Un partito che per Colaninno rappresenta l'unica possibilita' in campo per modernizzare il nostro Paese verso una reale democrazia dell'alternanza. Una chance che viene proposta anche come elemento decisivo per convincere gli indecisi a votare Pd e Veltroni. D - Con il suo curriculum, molti avrebbero pensato che lei fosse orientato verso il centrodestra di Berlusconi.
Perche' ha scelto il Pd e Veltroni?. COLANINNO - ''La scelta del Pd e di Veltroni e' dovuta all'assoluta compatibilita' tra la mia visione dell'Italia, la mia idealita', rispetto alle idee che il Partito Democratico e Veltroni hanno per modernizzare il nostro Paese.
Quanto ho affrontato in termini culturali e progettuali nei tre anni in cui ho guidato i giovani imprenditori, e' sostanzialmente identificabile con le idee e le visioni del Pd. Posso quindi dire che il Partito Democratico mi ha scelto e io allo stesso tempo ho potuto scegliere il Partito Democratico: e' stato un incontro dal quale e' nato un doppio legame. Devo dire che e' stata una scelta meditata perche' non avevo assolutamente programmato un cambio cosi' profondo della mia vita.
Il mio ruolo imprenditoriale e l'esperienza in Confindustria nulla facevano pensare ad un ruolo politico. Addirittura prima del nostro leader Walter Veltroni, che ha scelto di indicarmi come capolista alla Camera in Lombardia 1.
Un fatto che non ritengo meramente simbolico, ma il segno di una volonta' di cambiare il modo stesso di fare politica. Devo dire che sono felice di questa mia scelta.

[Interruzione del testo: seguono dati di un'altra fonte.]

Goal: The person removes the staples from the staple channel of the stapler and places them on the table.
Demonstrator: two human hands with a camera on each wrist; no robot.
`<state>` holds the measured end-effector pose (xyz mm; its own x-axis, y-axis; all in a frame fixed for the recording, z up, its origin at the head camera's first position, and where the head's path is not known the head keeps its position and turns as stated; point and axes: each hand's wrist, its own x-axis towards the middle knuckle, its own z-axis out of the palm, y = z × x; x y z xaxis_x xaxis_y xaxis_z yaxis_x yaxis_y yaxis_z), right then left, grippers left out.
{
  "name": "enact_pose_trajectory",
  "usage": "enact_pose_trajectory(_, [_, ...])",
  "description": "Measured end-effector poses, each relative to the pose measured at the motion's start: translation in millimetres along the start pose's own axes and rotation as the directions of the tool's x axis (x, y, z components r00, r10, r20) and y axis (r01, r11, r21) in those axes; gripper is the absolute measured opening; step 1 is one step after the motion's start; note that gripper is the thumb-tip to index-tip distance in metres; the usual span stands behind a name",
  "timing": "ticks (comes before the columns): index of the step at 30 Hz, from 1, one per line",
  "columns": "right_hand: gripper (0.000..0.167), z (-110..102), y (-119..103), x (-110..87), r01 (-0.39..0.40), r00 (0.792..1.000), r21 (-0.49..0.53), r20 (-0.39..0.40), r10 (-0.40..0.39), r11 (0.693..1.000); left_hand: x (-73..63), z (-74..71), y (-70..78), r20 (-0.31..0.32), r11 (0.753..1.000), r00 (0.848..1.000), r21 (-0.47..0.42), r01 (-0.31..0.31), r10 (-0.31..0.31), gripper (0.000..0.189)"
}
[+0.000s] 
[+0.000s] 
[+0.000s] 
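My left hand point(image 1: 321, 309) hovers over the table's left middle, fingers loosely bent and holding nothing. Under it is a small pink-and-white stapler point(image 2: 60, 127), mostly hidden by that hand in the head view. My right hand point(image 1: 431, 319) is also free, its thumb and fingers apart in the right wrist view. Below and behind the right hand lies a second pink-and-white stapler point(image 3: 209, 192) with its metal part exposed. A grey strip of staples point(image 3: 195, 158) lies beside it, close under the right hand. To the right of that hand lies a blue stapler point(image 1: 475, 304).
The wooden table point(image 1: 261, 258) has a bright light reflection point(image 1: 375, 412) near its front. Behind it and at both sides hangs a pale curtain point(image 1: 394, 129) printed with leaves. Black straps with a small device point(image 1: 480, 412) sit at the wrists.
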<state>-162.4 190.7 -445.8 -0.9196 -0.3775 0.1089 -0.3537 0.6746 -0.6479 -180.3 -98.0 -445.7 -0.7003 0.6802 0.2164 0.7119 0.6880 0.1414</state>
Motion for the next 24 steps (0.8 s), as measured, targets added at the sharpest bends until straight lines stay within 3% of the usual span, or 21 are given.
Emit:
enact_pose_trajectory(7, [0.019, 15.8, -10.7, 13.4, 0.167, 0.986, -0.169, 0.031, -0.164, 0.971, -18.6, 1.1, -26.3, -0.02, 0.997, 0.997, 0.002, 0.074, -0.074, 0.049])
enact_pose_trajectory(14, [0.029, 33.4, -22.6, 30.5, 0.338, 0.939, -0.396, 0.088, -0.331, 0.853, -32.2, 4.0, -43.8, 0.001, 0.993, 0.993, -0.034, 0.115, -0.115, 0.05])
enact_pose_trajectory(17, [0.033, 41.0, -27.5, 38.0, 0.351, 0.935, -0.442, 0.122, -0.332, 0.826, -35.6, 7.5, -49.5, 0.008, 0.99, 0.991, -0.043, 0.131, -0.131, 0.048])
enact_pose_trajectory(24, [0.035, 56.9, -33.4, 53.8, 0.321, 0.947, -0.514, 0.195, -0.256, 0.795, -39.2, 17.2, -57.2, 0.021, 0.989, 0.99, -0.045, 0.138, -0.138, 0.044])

E di Veltroni penso che sia il leader politico che puo' finalmente modernizzare il Paese investendo sul futuro e lasciandosi alle spalle un periodo iniziato nei primi anni novanta che, pur con momenti felici come l'ingresso nell'euro, il riequilibrio dei conti pubblici e il rilancio della politica estera, non e' riuscito pero' a determinare quella svolta, quel salto che ci si attendeva. Ora questa possibilita' di ammodernamento si rende possibile grazie al Partito Democratico che con la sua scelta di correre solo, fa intravvedere l'uscita dal guado verso la piena democrazia dell'alternanza, per la quale certo occorrera' una stagione di riforme, quelle che sono nel programma del Pd.

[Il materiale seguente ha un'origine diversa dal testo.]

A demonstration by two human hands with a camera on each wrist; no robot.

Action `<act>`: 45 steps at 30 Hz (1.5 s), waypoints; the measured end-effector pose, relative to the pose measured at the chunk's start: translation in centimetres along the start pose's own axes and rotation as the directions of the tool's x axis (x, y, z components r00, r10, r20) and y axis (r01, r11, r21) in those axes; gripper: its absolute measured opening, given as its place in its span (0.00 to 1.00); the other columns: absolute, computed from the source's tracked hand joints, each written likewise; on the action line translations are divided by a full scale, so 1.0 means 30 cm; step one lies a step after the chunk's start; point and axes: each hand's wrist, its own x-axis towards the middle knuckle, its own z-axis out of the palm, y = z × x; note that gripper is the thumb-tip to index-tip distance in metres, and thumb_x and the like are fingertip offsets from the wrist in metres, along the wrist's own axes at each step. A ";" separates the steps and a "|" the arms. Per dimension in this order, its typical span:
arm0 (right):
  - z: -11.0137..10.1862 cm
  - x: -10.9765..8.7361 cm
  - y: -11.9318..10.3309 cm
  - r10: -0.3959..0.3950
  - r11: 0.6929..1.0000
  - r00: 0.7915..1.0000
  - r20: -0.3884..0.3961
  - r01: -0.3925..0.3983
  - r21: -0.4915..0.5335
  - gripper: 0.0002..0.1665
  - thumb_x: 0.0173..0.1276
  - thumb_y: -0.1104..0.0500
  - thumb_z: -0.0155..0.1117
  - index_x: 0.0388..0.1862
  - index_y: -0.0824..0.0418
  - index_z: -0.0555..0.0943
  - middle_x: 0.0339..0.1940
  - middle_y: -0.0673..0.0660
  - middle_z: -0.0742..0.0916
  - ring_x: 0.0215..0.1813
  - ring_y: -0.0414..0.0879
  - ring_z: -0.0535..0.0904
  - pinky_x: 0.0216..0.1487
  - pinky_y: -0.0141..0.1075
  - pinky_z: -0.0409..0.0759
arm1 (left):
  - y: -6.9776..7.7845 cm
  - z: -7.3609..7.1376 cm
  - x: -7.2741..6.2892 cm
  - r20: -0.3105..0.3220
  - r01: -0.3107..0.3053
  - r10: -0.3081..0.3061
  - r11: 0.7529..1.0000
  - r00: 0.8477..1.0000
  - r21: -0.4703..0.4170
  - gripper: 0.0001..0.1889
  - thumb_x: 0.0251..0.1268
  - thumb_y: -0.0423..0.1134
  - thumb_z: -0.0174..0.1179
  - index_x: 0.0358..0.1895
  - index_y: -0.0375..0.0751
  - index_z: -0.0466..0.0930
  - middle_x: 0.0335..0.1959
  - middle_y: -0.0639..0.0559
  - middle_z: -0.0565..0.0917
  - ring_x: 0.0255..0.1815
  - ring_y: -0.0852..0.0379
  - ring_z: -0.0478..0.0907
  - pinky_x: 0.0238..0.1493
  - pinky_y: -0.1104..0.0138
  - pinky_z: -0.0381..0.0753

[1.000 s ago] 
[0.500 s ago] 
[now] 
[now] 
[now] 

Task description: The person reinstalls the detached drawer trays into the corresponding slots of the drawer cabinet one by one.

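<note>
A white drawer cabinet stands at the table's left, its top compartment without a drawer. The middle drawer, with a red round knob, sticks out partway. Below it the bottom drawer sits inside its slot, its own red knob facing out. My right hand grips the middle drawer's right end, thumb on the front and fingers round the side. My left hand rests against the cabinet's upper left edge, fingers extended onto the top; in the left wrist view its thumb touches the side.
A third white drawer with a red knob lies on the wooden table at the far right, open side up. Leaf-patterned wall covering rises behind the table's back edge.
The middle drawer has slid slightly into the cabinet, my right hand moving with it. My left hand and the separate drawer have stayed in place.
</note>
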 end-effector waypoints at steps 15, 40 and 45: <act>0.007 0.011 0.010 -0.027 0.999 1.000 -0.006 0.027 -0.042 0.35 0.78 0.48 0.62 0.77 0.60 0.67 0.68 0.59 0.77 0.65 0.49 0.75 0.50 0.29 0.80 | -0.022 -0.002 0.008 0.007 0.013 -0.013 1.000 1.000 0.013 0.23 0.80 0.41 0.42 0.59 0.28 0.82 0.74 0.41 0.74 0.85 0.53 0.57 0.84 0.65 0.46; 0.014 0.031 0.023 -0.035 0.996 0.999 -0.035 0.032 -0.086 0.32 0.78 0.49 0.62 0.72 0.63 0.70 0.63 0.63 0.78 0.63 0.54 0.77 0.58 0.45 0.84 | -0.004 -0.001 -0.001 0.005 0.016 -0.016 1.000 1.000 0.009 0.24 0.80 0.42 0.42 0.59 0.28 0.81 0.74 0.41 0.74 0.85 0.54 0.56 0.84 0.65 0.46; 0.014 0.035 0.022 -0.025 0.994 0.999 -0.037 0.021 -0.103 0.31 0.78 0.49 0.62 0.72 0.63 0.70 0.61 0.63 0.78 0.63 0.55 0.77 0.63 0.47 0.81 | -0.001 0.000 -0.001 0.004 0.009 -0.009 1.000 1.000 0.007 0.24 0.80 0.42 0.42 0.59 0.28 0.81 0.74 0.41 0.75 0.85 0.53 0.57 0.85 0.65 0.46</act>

Il fatto stesso di cercare una responsabilita' di governo in capo ad un solo partito, e' la ricerca di una omogeneita' e di quella chiarezza che sono l'esatto opposto di come concepisce la politica il nostro principale avversario.
E' la differenza che corre tra la responsabilita' di governare e la ricerca del comandare. Certo mi fa poi piacere che il Pd abbia giudicato la mia esperienza di giovane imprenditore come un valore aggiunto per il progetto di dare un impulso molto forte alla crescita del paese.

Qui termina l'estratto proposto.